I made a 65816 routine (not 100% optimized yet though) for shell sort. I got the gap sequence (1, 4, 10, 23, 57) from several places that say it's the fastest gap sequence on average, but I'm curious about it's worst case scenario because 20 is divisible by both 4 and 10, so some sequences of numbers such as (0,x,x,x,1,x,x,x,2,x,3,x,4,x,x,x,5,x,x,x,6) would slow it down quite a bit, but that probably rarely happen.
Code:
shell_sort:
sep #$30
ldx.b #57
jsr +
ldx.b #23
jsr +
ldx.b #10
jsr +
ldx.b #4
jsr +
ldx.b #1
+;
stx {temp}
ldy #$00
-;
lda {z},x
cmp {z},y
bcs ++
phy
phx
sta {temp2}
lda {entry},x
pha
-;
lda {entry},y
sta {entry},x
lda {z},y
sta {z},x
tyx
tya
cmp {temp}
bcc +
sbc {temp}
tay
lda {temp2}
cmp {z},y
bcc -
+;
lda {temp2}
sta {z},x
pla
sta {entry},x
plx
ply
+;
iny
inx
cpx #$80
bne --
rts
The above code looks at 8-bit numbers.

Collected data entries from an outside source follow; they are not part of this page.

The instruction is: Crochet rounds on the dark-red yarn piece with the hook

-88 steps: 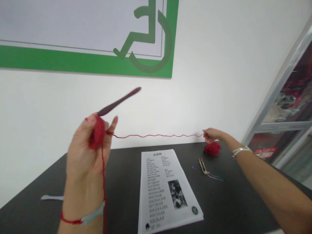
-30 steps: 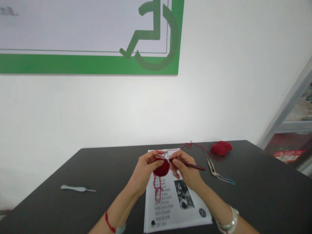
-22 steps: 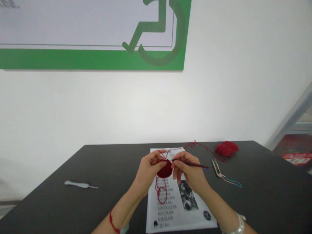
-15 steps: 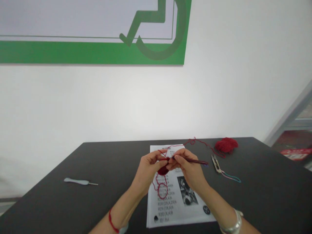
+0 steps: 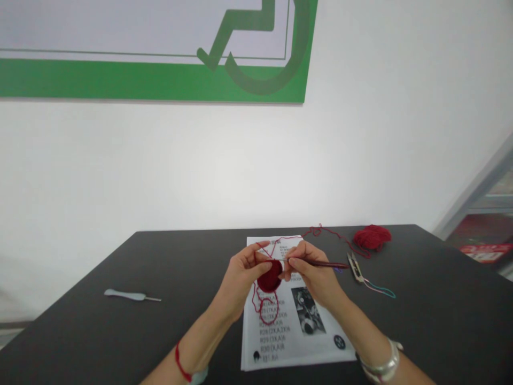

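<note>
Between thumb and fingers, my left hand (image 5: 243,271) pinches a small round dark red crochet piece (image 5: 270,276). Red yarn (image 5: 274,249) runs over the raised left index finger and down to the top edge of the piece. My right hand (image 5: 310,272) grips a crochet hook (image 5: 326,264) with a dark red handle, pointing left. The hook's thin metal shaft reaches the top of the piece; whether its tip sits in a loop is too small to tell. A loose yarn tail (image 5: 267,314) hangs below the piece, over the printed sheet.
Under my hands lies a printed pattern sheet (image 5: 288,347) on the black table (image 5: 192,267). A red yarn ball (image 5: 372,237) is at the back right, with thread snips (image 5: 355,268) on a cord nearby. Another hook with a pale grey handle (image 5: 125,294) rests at left.
The round crochet piece now faces me more fully. My right hand and hook have shifted slightly right, baring the hook's metal shaft, and my left index finger is raised a little.
</note>
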`<state>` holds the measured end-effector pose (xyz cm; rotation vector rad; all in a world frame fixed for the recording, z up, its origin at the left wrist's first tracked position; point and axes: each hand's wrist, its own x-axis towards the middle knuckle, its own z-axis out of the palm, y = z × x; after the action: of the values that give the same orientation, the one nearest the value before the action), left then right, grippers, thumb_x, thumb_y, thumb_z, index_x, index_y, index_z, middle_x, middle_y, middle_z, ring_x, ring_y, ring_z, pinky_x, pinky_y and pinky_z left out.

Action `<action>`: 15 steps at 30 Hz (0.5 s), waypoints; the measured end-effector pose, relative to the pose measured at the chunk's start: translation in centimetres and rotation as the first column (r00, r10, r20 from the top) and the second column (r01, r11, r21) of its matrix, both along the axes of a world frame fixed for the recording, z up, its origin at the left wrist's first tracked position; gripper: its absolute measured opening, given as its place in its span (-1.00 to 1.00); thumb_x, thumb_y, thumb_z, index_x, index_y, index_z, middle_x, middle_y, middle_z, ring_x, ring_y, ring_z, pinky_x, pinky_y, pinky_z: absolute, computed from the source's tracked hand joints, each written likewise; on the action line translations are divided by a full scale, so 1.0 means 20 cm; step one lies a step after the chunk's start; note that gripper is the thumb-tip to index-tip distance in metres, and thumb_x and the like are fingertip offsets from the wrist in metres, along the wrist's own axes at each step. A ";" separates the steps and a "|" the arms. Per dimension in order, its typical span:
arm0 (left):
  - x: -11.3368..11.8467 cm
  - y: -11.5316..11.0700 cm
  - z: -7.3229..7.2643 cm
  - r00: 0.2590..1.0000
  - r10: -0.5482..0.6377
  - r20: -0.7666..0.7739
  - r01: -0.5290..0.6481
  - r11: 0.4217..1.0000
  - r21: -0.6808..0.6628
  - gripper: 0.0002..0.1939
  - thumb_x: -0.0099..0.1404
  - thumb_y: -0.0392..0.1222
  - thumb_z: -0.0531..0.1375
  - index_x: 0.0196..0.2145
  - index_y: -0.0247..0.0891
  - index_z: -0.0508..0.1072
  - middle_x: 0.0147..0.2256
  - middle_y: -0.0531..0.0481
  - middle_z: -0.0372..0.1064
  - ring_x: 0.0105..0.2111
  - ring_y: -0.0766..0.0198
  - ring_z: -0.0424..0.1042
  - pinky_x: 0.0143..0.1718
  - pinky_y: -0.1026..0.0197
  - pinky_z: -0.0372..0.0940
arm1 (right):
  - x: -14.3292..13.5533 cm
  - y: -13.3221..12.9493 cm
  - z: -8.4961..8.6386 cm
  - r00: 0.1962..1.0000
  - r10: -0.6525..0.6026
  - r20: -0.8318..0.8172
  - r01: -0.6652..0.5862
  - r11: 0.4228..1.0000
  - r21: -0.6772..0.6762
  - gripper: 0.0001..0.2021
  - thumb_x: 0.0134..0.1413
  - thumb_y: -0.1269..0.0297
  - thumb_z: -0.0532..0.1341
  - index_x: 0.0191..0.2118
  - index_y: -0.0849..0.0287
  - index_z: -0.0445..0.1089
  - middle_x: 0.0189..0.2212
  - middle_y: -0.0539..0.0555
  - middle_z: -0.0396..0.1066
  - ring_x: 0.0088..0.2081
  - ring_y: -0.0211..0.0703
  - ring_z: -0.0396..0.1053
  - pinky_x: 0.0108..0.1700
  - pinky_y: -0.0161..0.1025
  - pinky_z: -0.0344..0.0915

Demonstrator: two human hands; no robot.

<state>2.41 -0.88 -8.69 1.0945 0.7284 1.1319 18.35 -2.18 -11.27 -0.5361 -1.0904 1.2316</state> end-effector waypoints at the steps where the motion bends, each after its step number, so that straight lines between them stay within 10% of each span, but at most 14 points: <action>1: 0.00 0.00 0.00 1.000 0.019 -0.011 -0.019 1.000 0.000 -0.58 -0.02 -0.31 0.37 -0.15 -0.32 0.48 -0.49 0.08 0.43 -0.49 0.32 0.41 -0.38 0.26 0.24 | 0.01 0.00 0.00 1.000 -0.003 0.024 0.003 1.000 0.024 -0.81 -0.07 0.28 0.38 -0.49 0.16 0.34 -0.59 -0.08 0.46 -0.62 -0.28 0.40 -0.41 -0.20 0.46; 15: 0.02 -0.01 0.02 0.990 0.134 -0.033 -0.132 0.989 0.059 -0.58 -0.05 -0.28 0.37 -0.17 -0.32 0.47 -0.55 0.13 0.35 -0.55 0.39 0.30 -0.47 0.32 0.16 | -0.01 -0.04 -0.06 0.886 -0.333 0.324 0.258 0.933 0.251 -0.88 0.06 0.33 0.27 -0.44 0.11 0.32 -0.55 -0.05 0.41 -0.54 -0.26 0.39 -0.45 -0.27 0.36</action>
<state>2.77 -1.07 -8.33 1.1298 0.8121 1.2551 18.15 -3.05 -12.44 -0.7627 -1.3679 0.7565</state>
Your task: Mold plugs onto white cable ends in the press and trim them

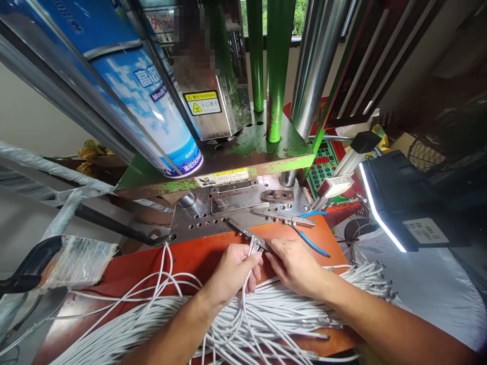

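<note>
My left hand [236, 268], in the middle of the view, is closed round a few white cables [244, 296] near their upper ends. Just to its right, my right hand [291, 261] has its fingers pressed on the near end of a narrow metal bar [243, 231]. The cable ends meet this bar between my two hands. A second metal bar [283, 217] with small fittings lies beyond, on the steel plate [198, 215]. Blue cables [314, 244] are beside it. My fingers partly hide the held cable ends.
A large pile of white cables [152, 324] covers much of the orange table [315, 235]. Behind stands a green press [274, 152] with a blue spray can [152, 101]. A control panel [323, 165] and a lit lamp [382, 208] are at the right, a taped handle [78, 261] at the left.
</note>
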`<state>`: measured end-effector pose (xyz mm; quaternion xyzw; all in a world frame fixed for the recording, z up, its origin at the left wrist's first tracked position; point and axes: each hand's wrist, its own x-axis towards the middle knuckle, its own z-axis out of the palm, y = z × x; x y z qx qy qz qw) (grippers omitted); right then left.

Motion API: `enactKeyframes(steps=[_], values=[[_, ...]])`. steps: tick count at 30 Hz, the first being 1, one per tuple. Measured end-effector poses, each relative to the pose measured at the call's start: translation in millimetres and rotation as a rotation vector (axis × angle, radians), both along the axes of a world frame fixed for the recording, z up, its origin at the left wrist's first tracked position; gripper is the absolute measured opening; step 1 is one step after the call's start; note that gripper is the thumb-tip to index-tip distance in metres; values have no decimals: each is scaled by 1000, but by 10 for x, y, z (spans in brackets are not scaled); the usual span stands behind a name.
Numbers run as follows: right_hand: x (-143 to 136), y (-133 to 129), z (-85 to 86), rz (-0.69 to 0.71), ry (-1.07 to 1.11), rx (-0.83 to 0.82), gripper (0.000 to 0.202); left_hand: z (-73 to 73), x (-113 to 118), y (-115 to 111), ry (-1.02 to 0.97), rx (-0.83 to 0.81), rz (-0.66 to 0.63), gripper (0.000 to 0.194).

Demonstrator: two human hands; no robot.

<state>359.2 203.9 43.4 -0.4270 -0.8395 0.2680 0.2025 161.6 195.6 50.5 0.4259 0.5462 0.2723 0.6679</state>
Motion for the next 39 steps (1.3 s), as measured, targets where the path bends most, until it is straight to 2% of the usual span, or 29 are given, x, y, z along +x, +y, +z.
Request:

If 8-bit is only 256 values, and my own homebrew game already uses 8 levels of sprite priorities using a linked list system, I can probably just expand it to 256 levels of priorities. Do you think 8-bit is enough precision for Z layering? Because if it is, I don't think I need any sorting algorithm.